In our view, this aspect is also considered by the
learned Sessions Judge in paragraph 51 wherein the Court has
held that the presence and assault by A1 to A5 is spoken to
by injured eye-witnesses, presence of accused A6 to A8, A10
and A11 is spoken to by PW5, presence of A6 is also spoken
to by PW6, presence of A9, A13 and A17 is spoken to by PW2,
presence of A15, A16 and A18 is spoken to by PW4, presence
of A1, A20 and A22 is spoken to by PW3 and presence of A12
who abetted the offence is spoken to by PW14. PW1 to PW6
have stated the presence of A14, A19 and other acquitted
accused, which establishes that the evidence of these
witnesses discloses the presence of A1 to A22 in the
incident. The learned Sessions Judge has also considered
the evidence of each witness assigning specific overt acts
to the accused. Considering the chart produced by the
learned counsel for the appellants for our perusal and the
findings given by the learned Sessions Judge, it cannot be
said that the court has not followed the rule of
appreciation of evidence in a case where large number of
assailants and victims are involved, as laid down by this
Court in Masaltis case (Supra). The chart given by the
learned counsel clearly indicates that two or more persons
have specifically spoken the presence of the accused.
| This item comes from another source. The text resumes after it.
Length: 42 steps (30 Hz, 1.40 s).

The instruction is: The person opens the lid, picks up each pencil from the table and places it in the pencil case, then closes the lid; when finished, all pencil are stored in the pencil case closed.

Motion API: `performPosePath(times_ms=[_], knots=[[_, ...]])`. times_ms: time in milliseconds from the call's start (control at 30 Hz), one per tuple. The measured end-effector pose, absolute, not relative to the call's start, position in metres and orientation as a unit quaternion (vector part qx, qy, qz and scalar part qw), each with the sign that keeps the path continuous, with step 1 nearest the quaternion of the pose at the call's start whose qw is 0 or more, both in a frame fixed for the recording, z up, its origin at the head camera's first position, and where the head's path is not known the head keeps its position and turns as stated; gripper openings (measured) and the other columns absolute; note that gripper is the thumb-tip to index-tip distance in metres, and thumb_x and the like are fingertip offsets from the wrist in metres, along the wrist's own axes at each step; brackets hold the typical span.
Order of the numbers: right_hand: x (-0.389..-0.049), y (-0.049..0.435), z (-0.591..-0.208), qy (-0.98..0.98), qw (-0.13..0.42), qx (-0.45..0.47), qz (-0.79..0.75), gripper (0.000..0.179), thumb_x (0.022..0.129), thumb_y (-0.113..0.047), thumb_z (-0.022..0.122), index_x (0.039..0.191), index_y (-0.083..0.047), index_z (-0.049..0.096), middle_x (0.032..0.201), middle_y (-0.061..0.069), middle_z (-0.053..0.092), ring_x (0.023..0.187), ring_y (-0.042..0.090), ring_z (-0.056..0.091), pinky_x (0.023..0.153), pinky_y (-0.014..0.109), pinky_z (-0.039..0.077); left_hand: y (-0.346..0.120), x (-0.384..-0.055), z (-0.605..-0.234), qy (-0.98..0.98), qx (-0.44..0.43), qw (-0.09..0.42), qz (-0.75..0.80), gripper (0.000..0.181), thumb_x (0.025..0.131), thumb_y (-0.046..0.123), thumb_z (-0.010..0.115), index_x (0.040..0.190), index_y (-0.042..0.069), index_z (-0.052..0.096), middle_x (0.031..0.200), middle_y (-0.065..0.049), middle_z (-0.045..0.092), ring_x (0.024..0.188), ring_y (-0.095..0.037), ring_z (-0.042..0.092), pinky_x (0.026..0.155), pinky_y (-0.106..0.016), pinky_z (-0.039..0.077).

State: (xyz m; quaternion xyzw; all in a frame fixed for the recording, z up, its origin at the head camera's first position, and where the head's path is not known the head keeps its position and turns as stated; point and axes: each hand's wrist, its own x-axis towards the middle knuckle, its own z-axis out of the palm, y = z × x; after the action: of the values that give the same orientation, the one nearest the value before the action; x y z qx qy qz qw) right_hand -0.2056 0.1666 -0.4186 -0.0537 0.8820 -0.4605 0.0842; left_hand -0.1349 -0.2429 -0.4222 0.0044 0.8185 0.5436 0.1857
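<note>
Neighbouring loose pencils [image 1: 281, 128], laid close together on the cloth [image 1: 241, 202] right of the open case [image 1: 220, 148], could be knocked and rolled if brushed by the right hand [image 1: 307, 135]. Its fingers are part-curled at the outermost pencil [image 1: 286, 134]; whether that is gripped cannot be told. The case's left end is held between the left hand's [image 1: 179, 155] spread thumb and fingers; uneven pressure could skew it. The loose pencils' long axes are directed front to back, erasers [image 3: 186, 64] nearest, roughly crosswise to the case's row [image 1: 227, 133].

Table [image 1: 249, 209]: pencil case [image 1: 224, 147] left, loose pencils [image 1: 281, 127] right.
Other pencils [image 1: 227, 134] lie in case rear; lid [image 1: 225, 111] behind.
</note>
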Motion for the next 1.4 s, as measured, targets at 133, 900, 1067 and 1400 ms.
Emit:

Witnesses have given consistent account of the incident and
the role played by the individual accused. In this
particular case, the injured eyewitnesses have consistently,
since beginning, assigned specific role to a particular
accused and this aspect has been properly considered by the
learned Sessions Judge. In this view of matter, in our
view, there is no question of giving benefit of doubt to
accused No.14-Tammegowda and accused No.22- Somegowda, as
contended by the learned counsel for the appellants. As per
the chart, the presence and overt acts of accused
No.14-Tammegowda is deposed by PW1 and PW6 and that of
accused No.22-Somegowda is established by PW1 and PW3 and
that at the relevant time he was having club.

In view of the aforesaid finding given by the learned
Principal Sessions Judge and confirmed by the High Court, we
do not think that there is any substance in these appeals.

These appeals are dismissed accordingly.